**Problem details:** In how many lines of the records below does the word "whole" appear? Reply with the number only.

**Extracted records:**
>>>
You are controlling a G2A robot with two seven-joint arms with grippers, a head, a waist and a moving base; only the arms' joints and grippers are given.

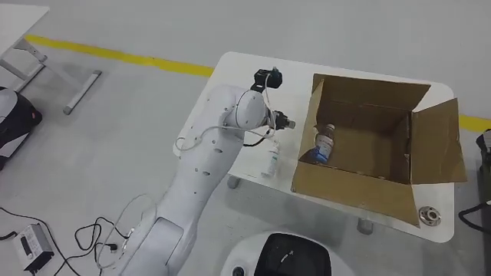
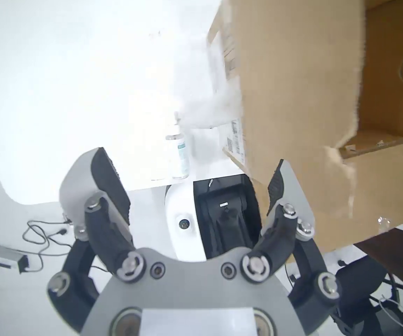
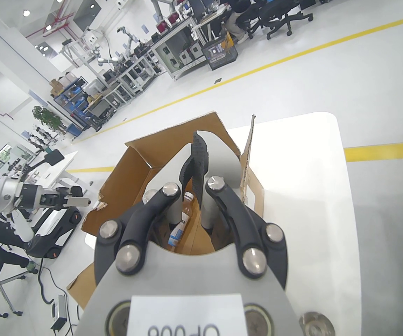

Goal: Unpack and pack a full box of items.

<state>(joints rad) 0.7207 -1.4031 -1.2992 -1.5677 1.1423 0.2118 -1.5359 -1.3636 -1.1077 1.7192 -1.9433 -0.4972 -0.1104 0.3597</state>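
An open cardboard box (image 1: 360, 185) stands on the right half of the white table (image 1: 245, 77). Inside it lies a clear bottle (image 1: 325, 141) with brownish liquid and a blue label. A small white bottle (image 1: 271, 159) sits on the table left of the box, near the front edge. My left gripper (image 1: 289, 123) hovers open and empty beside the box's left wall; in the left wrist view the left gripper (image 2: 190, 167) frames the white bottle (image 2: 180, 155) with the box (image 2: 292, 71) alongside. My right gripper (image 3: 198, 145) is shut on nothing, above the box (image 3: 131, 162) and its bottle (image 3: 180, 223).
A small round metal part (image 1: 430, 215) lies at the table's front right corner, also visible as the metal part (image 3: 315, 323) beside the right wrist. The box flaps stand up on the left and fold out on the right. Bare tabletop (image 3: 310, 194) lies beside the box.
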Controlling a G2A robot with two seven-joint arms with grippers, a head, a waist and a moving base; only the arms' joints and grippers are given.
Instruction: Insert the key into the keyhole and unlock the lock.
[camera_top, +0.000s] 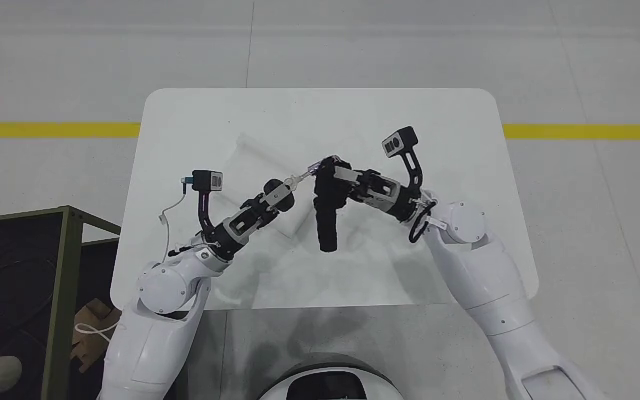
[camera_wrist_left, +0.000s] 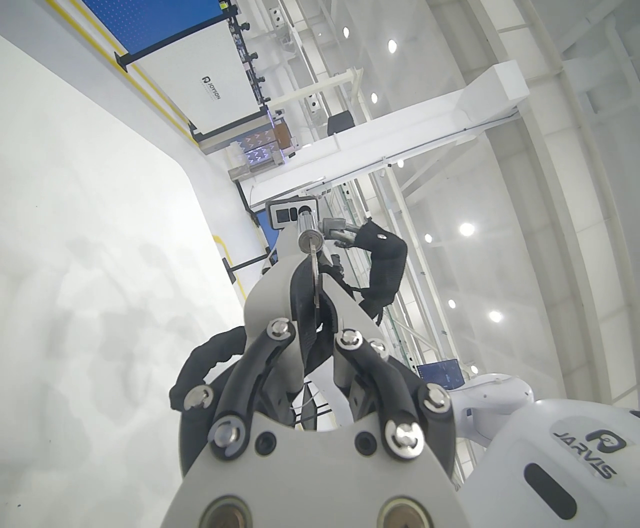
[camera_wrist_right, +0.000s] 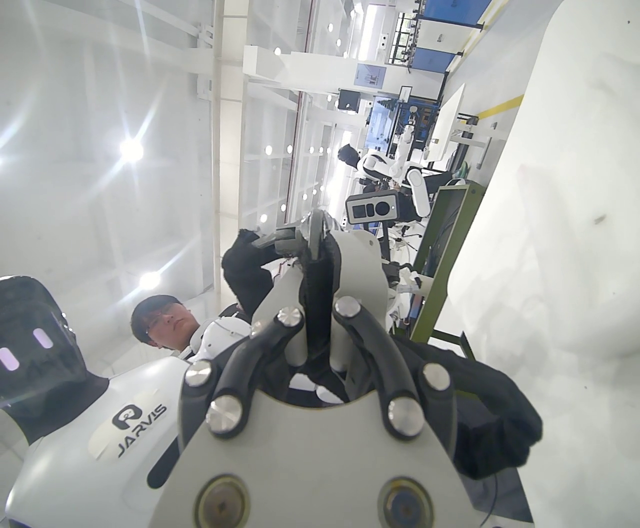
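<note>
Arms meet, raised above the table's (camera_top: 450, 260) middle. The left gripper (camera_top: 292, 184) is clamped flat on the key (camera_wrist_left: 315, 267), whose tip meets the keyhole in the lock's (camera_wrist_left: 309, 239) round end. The right gripper (camera_wrist_right: 314, 245) is closed on the lock's far part, holding it off the table. A white pad (camera_top: 250, 160) lies beneath the left gripper, toward the far left corner.
</note>
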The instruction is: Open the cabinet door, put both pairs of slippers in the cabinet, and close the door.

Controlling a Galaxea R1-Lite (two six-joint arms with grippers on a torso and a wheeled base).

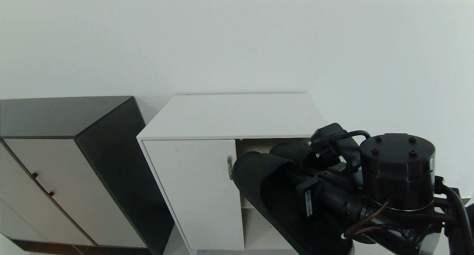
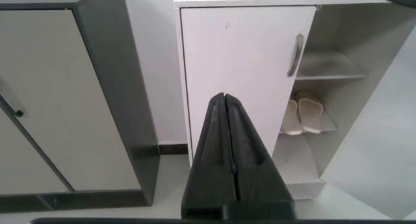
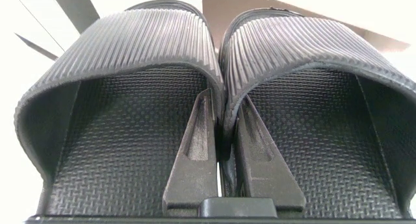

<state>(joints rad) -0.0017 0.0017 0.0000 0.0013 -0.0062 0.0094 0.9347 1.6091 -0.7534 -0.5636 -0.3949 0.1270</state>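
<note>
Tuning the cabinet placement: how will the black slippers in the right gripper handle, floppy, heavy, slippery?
Probably light: the right gripper carries both black slippers by their pinched inner side walls alone. Likely rubbery but self-supporting; the ribbed straps keep their arch. Textured surfaces suggest little slip, though a centre pinch could let them pivot if nudged against a shelf.

- We see the white cabinet [image 2: 240, 55] standing on the floor [image 2: 170, 185], just beside a dark cabinet [image 2: 107, 87].
- In its open right side we see an upper shelf [image 2: 328, 67] and a lower shelf [image 2: 330, 124].
- Pale slippers [image 2: 303, 113] lie side by side on the lower shelf.
</note>
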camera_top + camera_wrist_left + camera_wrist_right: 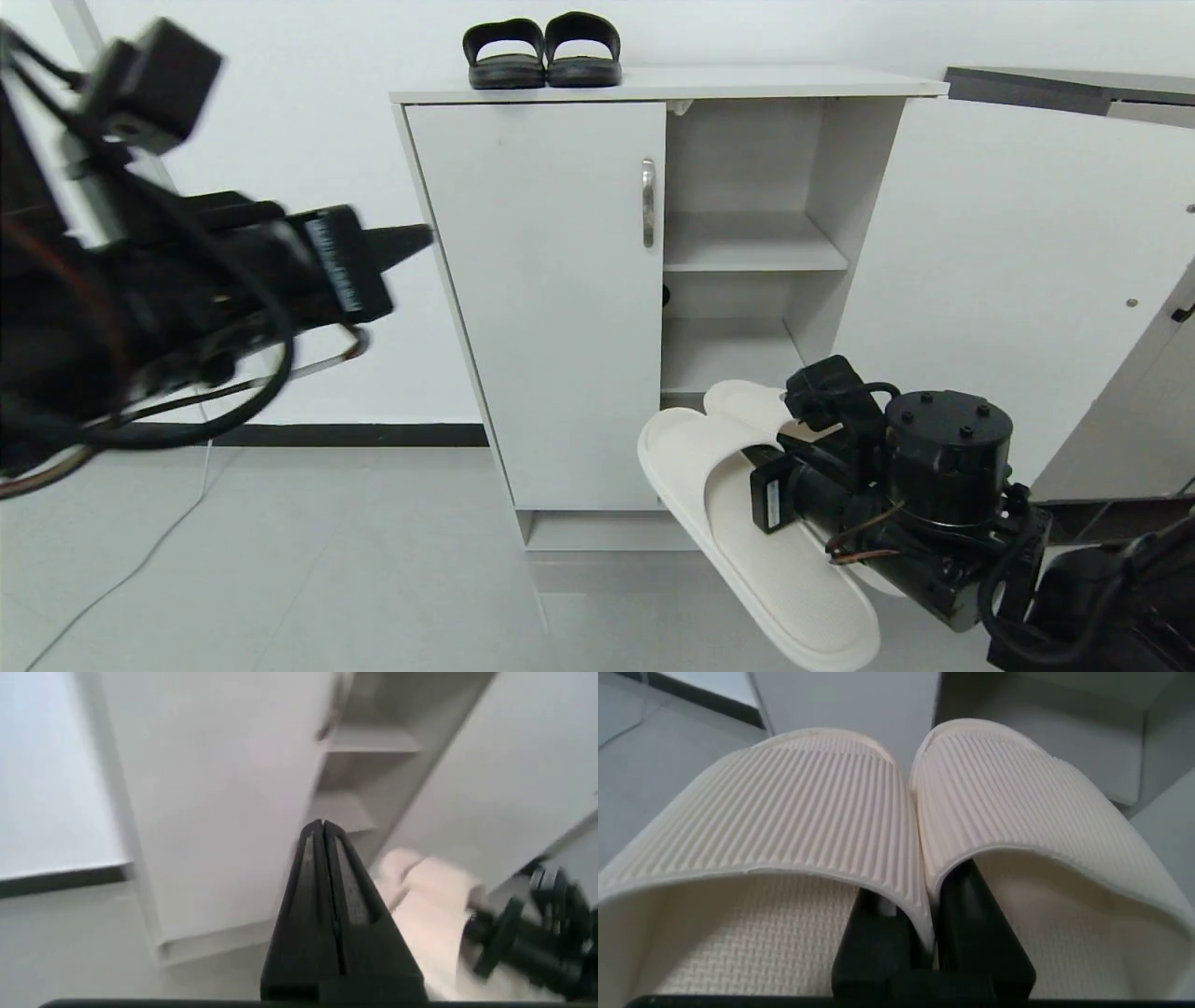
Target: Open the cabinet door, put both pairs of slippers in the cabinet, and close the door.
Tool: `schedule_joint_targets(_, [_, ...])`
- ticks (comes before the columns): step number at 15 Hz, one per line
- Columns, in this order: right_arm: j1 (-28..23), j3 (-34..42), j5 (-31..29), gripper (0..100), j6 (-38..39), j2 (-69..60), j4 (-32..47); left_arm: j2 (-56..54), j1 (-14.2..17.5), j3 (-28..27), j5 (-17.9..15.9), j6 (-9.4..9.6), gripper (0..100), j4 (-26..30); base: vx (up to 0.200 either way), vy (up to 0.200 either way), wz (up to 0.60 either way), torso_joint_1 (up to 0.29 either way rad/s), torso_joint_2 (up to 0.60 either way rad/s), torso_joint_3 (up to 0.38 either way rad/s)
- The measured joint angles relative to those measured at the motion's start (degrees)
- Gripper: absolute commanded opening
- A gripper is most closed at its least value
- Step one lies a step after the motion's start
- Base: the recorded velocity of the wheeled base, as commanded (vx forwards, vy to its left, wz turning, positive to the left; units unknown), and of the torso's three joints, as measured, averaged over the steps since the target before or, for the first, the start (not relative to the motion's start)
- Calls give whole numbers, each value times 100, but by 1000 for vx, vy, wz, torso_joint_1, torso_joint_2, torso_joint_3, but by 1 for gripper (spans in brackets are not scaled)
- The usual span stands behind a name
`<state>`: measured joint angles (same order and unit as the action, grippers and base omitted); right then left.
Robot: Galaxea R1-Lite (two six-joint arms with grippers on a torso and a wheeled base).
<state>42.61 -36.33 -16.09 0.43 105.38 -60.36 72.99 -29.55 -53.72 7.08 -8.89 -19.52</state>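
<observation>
A pair of white slippers (738, 504) hangs in front of the cabinet's open right half, toes pointing toward the lower shelf (724, 359). My right gripper (920, 929) is shut on them, its fingers (976, 924) pinching the two inner straps together. The slippers (822, 803) are ribbed on top. A pair of black slippers (543, 51) stands on the cabinet top (747, 82). The left door (541, 308) with its metal handle (648, 203) is closed. The right door (1027, 261) is swung wide open. My left gripper (415, 241) is shut on nothing, raised left of the cabinet.
The open side has an upper shelf (747, 245) with bare space above and below it. Grey tiled floor (327, 569) stretches in front. A thin cable (140, 560) lies on the floor at the left. In the left wrist view, my shut left gripper (322, 835) points at the cabinet.
</observation>
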Motion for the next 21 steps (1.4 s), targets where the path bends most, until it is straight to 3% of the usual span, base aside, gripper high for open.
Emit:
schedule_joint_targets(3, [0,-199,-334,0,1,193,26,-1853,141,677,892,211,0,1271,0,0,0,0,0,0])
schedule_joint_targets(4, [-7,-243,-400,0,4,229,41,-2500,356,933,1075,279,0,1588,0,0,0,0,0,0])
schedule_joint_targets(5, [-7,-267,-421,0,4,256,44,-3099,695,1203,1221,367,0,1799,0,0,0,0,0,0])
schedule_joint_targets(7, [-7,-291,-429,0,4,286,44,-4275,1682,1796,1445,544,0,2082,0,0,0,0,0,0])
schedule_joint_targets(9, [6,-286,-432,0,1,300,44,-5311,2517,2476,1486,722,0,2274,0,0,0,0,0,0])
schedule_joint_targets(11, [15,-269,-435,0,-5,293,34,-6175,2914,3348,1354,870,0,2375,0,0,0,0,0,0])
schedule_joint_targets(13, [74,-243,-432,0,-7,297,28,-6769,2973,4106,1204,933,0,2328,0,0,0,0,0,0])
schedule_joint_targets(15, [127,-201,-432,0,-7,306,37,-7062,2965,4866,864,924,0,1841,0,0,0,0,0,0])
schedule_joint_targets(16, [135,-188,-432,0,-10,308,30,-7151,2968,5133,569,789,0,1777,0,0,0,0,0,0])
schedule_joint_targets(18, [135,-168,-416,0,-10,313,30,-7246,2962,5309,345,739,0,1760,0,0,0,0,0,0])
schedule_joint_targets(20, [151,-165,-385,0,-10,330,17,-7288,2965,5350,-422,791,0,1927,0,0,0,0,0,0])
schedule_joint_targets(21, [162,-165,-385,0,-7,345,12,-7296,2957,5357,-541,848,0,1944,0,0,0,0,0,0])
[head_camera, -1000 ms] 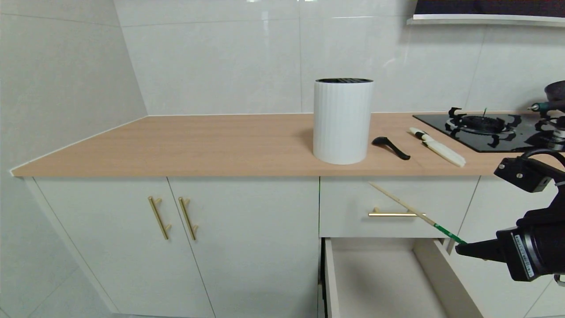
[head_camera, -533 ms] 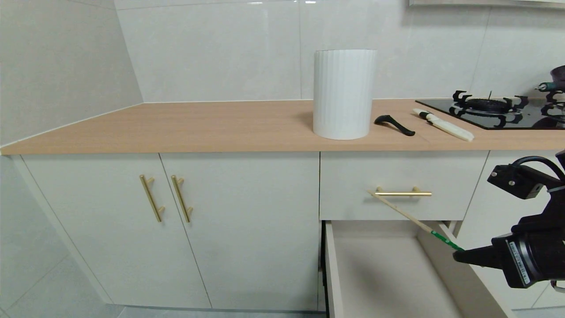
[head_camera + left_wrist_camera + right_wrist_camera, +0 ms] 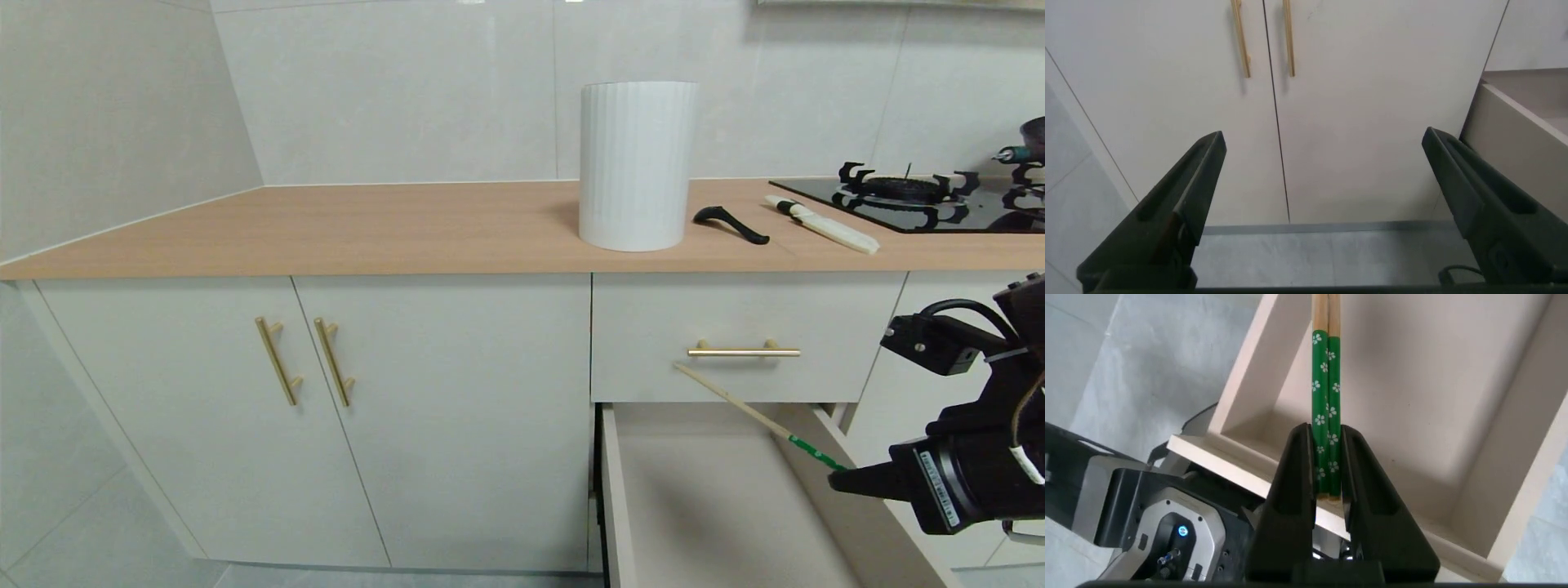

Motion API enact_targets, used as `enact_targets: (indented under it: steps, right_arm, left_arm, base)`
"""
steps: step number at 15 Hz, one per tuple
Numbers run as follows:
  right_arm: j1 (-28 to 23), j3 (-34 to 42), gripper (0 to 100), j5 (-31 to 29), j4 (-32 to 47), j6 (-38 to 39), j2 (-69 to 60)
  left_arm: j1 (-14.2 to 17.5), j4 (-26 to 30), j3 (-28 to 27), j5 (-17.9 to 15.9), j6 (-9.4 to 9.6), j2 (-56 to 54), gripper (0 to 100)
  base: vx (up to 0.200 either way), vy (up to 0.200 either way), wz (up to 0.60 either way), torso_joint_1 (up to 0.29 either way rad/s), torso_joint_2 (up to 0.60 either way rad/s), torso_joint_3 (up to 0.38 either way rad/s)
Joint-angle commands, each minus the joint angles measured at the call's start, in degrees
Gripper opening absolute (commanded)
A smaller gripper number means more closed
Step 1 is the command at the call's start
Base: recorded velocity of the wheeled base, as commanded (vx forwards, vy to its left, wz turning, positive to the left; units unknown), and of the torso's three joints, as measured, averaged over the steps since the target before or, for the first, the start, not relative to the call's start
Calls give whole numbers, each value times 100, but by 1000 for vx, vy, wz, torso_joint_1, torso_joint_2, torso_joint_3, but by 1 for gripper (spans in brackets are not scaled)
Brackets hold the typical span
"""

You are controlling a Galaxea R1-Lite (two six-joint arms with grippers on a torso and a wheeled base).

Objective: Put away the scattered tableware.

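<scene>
Pinching the pair of wooden chopsticks (image 3: 755,415) by their green flowered tops, the right end effector (image 3: 841,478) holds them slanted over the open white drawer (image 3: 614,490), likely to lay them inside; beside that drawer, the left end effector (image 3: 1323,139) hangs spread, unloaded

drawer (image 3: 718,506): near end cut off by picture edge | hob (image 3: 939,214): right part cut off | chopsticks (image 3: 1321,392): far tips out of frame, near ends hidden inside right gripper (image 3: 1327,439) | canister (image 3: 635,163): inside hidden
</scene>
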Motion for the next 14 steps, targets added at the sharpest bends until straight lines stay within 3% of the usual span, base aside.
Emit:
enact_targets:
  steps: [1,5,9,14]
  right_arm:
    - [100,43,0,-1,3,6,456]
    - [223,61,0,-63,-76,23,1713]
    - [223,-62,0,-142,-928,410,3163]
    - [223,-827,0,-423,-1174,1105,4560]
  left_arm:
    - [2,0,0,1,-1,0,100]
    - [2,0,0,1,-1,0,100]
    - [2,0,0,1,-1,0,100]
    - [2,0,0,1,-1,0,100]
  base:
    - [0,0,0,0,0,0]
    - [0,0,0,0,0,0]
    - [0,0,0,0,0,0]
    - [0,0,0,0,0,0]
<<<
**Exercise response:** 2